Task description
Transcribe only part of the material below: the lines from the one containing "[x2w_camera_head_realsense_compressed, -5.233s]" through the one containing "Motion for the", inclusive, exactly as written.
[Input data — start]
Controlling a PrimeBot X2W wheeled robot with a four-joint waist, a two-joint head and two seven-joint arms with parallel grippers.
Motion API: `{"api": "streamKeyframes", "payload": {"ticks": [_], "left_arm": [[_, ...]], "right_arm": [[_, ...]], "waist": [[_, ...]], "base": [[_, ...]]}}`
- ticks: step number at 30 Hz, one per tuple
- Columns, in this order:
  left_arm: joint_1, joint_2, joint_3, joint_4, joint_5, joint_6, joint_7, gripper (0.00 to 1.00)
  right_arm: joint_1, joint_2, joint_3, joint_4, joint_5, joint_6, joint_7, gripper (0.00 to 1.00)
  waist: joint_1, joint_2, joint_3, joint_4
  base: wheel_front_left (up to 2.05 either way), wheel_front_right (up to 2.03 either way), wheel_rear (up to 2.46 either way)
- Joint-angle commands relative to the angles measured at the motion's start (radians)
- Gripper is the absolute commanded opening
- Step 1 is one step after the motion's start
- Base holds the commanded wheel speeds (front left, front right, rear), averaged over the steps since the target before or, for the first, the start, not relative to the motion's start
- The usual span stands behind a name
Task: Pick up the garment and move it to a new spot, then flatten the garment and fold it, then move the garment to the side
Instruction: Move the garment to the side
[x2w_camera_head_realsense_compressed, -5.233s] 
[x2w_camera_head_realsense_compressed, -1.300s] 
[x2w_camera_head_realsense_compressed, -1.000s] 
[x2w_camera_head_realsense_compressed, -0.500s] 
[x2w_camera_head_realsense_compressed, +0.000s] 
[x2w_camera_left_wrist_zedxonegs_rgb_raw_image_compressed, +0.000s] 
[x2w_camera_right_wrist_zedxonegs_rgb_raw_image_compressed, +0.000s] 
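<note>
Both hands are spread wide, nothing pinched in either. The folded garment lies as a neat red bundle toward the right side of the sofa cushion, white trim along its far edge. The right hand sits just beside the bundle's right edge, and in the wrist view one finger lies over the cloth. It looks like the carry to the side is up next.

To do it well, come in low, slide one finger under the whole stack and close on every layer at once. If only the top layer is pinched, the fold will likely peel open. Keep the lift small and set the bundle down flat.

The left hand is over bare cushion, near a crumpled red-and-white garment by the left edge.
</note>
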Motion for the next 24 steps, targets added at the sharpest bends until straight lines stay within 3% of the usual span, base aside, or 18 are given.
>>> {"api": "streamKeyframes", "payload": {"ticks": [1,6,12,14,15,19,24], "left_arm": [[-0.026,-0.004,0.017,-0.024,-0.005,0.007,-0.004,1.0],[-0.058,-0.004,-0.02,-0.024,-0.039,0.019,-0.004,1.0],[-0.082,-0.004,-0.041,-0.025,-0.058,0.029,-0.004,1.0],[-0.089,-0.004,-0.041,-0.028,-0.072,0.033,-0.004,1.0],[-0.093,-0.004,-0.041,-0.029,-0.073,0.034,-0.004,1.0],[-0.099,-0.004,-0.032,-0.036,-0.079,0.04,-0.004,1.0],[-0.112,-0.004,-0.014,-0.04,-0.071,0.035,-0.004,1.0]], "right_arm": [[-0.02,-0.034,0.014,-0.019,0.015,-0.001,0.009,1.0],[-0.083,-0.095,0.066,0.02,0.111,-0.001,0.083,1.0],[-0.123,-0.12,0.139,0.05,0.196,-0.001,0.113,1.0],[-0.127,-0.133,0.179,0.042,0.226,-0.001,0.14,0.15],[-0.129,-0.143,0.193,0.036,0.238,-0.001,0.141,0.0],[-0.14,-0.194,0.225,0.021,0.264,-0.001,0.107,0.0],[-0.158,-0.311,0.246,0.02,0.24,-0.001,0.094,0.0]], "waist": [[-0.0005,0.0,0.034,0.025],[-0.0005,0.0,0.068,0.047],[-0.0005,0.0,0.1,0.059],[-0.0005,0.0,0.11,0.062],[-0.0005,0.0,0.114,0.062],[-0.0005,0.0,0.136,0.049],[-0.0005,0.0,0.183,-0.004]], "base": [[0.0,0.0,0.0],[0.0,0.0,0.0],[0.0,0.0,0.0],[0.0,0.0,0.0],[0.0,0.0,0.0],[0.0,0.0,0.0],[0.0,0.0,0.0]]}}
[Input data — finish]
Answer space
[x2w_camera_head_realsense_compressed, -5.233s] 
[x2w_camera_head_realsense_compressed, -1.300s] 
[x2w_camera_head_realsense_compressed, -1.000s] 
[x2w_camera_head_realsense_compressed, -0.500s] 
[x2w_camera_head_realsense_compressed, +0.000s] 
[x2w_camera_left_wrist_zedxonegs_rgb_raw_image_compressed, +0.000s] 
[x2w_camera_right_wrist_zedxonegs_rgb_raw_image_compressed, +0.000s] 
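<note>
Both hands are spread wide, nothing pinched in either. The folded garment lies as a neat red bundle toward the right side of the sofa cushion, white trim along its far edge. The right hand sits just beside the bundle's right edge, and in the wrist view one finger lies over the cloth. It looks like the carry to the side is up next.

To do it well, come in low, slide one finger under the whole stack and close on every layer at once. If only the top layer is pinched, the fold will likely peel open. Keep the lift small and set the bundle down flat.

The left hand is over bare cushion, near a crumpled red-and-white garment by the left edge.
</note>
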Motion for the next 24 steps, targets added at the sharpest bends until straight lines stay within 3% of the usual span, base aside, or 18 are given.

Nothing else remains for the exercise.